Content starts

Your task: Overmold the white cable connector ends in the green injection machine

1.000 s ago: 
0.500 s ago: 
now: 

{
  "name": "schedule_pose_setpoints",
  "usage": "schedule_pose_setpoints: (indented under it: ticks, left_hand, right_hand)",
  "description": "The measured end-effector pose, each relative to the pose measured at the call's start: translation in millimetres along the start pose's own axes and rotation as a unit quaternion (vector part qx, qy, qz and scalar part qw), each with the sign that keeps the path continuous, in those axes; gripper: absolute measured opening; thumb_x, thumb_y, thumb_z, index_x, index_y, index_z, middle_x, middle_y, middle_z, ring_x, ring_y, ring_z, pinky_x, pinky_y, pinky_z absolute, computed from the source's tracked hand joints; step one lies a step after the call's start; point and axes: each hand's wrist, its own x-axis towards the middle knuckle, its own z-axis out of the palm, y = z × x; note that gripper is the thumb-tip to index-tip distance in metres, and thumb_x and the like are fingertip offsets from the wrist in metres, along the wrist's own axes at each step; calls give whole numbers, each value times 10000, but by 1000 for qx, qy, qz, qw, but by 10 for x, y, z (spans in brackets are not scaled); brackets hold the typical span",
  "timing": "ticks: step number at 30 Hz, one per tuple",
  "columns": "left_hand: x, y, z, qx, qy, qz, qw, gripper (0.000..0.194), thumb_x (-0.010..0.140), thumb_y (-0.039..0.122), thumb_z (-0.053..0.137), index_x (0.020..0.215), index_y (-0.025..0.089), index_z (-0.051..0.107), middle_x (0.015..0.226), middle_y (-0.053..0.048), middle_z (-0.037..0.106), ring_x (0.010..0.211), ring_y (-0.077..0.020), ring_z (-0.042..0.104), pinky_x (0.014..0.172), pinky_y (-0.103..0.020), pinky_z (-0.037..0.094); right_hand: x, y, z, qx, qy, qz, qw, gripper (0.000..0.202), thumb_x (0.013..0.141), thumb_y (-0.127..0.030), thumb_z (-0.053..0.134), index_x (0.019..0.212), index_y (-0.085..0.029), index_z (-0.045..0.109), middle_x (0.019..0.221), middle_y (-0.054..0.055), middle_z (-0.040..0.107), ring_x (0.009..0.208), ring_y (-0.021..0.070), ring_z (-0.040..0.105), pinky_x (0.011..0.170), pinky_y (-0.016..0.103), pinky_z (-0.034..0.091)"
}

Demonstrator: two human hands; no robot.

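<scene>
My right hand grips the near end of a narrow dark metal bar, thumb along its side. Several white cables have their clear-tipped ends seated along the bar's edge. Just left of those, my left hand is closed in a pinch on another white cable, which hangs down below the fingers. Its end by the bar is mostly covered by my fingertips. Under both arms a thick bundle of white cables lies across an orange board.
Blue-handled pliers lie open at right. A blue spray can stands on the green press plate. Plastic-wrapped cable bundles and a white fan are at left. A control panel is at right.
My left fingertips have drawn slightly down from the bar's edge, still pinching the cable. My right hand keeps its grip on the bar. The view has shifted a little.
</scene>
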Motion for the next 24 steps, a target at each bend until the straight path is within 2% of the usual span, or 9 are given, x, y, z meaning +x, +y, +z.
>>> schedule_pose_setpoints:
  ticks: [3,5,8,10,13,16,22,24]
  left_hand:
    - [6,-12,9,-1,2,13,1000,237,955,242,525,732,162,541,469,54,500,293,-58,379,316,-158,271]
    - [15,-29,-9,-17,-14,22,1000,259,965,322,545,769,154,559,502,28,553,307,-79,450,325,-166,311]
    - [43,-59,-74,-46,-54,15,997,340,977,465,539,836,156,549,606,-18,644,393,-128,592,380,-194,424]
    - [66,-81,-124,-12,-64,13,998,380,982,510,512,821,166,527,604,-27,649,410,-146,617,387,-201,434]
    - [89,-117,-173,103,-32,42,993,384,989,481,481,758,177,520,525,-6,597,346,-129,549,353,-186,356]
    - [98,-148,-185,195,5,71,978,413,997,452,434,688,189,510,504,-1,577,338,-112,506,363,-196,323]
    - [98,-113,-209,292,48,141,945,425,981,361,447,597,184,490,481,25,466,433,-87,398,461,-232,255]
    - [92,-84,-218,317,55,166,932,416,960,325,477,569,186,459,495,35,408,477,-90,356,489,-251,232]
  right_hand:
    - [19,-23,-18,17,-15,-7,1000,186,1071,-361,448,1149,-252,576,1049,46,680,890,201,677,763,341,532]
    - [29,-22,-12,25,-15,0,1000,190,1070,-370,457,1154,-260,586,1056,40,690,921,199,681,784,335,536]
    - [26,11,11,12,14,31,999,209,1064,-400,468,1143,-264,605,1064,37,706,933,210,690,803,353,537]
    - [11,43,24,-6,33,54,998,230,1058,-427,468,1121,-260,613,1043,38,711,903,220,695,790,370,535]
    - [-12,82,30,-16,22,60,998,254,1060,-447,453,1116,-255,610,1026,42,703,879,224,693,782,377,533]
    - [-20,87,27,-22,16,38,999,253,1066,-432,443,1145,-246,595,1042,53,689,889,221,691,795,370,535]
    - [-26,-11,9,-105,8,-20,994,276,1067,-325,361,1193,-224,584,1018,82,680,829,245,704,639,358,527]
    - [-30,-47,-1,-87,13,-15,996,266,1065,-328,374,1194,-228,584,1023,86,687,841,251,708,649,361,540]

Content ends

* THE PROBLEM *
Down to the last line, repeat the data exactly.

* SOLUTION TO THE PROBLEM *
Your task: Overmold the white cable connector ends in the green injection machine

1.000 s ago: 
0.500 s ago: 
now: 

{
  "name": "schedule_pose_setpoints",
  "usage": "schedule_pose_setpoints: (indented under it: ticks, left_hand, right_hand)",
  "description": "The measured end-effector pose, each relative to the pose measured at the call's start: translation in millimetres along the start pose's own axes and rotation as a unit quaternion (vector part qx, qy, qz and scalar part qw), each with the sign that keeps the path continuous, in those axes; gripper: absolute measured opening; thumb_x, thumb_y, thumb_z, index_x, index_y, index_z, middle_x, middle_y, middle_z, ring_x, ring_y, ring_z, pinky_x, pinky_y, pinky_z absolute, computed from the source's tracked hand joints; step one lies a step after the call's start; point and axes: each hand's wrist, its own x-axis towards the middle knuckle, its own z-axis out of the palm, y = z × x; note that gripper is the thumb-tip to index-tip distance in metres, and thumb_x and the like are fingertip offsets from the wrist in metres, along the wrist's own axes at each step; calls give whole numbers, each value times 10000, but by 1000 for qx, qy, qz, qw, but by 10 for x, y, z (spans in brackets are not scaled); brackets hold the typical span",
  "timing": "ticks: step number at 30 Hz, one per tuple",
  "columns": "left_hand: x, y, z, qx, qy, qz, qw, gripper (0.000..0.194), thumb_x (-0.010..0.140), thumb_y (-0.039..0.122), thumb_z (-0.053..0.137), index_x (0.020..0.215), index_y (-0.025..0.089), index_z (-0.051..0.107), middle_x (0.015..0.226), middle_y (-0.053..0.048), middle_z (-0.037..0.106), ring_x (0.010..0.211), ring_y (-0.077..0.020), ring_z (-0.042..0.104), pinky_x (0.014..0.172), pinky_y (-0.103..0.020), pinky_z (-0.037..0.094); right_hand: x, y, z, qx, qy, qz, qw, gripper (0.000..0.202), thumb_x (0.013..0.141), thumb_y (-0.127..0.030), thumb_z (-0.053..0.134), index_x (0.019..0.212), index_y (-0.085..0.029), index_z (-0.045..0.109), middle_x (0.019..0.221), middle_y (-0.054..0.055), middle_z (-0.040..0.107), ring_x (0.009..0.208), ring_y (-0.021..0.070), ring_z (-0.040..0.105), pinky_x (0.011..0.170), pinky_y (-0.016..0.103), pinky_z (-0.034..0.091)"
}

Demonstrator: two human hands; no robot.

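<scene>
My right hand grips the near end of a narrow dark metal bar, thumb along its side. Several white cables have their clear-tipped ends seated along the bar's edge. Just left of those, my left hand is closed in a pinch on another white cable, which hangs down below the fingers. Its end by the bar is mostly covered by my fingertips. Under both arms a thick bundle of white cables lies across an orange board.
Blue-handled pliers lie open at right. A blue spray can stands on the green press plate. Plastic-wrapped cable bundles and a white fan are at left. A control panel is at right.
My left fingertips have drawn slightly down from the bar's edge, still pinching the cable. My right hand keeps its grip on the bar. The view has shifted a little.
</scene>
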Motion for the next 24 steps, a target at each bend until the straight path is within 2% of the usual span, or 9 are given, x, y, z meaning +x, +y, +z.
>>> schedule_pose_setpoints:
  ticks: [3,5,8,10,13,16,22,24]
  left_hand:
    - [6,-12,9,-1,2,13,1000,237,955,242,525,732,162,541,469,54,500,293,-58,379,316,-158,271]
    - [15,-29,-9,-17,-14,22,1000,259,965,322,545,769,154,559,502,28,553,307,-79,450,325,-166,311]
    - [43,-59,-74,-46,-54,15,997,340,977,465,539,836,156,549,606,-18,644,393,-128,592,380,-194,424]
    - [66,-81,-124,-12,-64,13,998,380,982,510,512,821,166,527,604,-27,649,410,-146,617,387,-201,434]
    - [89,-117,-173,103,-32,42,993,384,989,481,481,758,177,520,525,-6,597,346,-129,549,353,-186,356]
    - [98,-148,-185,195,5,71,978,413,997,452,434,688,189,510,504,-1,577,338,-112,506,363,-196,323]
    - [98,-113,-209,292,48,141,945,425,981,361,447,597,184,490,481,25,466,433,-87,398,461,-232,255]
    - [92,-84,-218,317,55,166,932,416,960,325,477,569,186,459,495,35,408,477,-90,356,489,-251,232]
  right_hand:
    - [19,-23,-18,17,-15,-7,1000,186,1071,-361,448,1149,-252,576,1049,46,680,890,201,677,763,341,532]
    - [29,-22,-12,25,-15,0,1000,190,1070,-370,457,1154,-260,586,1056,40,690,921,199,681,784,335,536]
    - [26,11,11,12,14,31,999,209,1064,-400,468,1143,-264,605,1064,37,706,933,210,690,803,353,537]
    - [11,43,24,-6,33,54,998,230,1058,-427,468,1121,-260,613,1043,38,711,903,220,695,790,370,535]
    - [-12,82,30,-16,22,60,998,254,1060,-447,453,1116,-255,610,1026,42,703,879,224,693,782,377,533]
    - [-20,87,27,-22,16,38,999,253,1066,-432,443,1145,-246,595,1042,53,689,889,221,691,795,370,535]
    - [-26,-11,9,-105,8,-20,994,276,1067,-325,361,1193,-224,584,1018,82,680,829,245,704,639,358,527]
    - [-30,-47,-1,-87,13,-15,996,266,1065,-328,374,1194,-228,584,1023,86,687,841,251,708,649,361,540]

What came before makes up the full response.